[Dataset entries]
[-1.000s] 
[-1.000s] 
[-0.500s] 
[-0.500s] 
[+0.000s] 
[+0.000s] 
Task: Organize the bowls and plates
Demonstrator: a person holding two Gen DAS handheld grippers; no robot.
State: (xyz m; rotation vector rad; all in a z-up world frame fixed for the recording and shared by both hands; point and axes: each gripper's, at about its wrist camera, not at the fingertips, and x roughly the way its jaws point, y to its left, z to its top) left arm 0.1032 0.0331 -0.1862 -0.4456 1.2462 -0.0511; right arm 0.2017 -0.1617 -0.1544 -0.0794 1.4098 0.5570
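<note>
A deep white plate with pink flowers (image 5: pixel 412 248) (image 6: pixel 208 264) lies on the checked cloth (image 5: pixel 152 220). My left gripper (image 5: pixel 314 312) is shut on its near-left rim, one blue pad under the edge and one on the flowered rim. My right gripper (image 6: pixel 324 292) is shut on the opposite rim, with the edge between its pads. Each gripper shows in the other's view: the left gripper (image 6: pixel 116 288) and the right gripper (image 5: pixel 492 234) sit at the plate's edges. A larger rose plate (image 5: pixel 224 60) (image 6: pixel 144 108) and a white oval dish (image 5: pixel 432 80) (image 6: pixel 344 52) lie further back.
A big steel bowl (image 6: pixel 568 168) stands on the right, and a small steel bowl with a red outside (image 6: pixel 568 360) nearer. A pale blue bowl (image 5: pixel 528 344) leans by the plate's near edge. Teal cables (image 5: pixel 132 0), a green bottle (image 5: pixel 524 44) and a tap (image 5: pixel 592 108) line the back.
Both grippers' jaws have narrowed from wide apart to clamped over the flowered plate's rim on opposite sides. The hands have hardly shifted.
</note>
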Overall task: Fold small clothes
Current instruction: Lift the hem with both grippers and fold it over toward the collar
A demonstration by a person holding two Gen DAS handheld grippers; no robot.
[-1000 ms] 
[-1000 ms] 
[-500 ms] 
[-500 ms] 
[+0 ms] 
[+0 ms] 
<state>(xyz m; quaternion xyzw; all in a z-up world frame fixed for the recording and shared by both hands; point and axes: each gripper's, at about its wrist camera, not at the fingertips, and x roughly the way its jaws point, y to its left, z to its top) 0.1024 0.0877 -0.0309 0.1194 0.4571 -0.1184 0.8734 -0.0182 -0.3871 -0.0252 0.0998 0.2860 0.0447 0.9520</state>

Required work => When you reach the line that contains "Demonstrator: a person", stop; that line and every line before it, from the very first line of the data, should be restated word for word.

The answer =>
[-1.000s] 
[-1.000s] 
[-0.500s] 
[-0.500s] 
[+0.000s] 
[+0.000s] 
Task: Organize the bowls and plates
Demonstrator: a person holding two Gen DAS handheld grippers; no robot.

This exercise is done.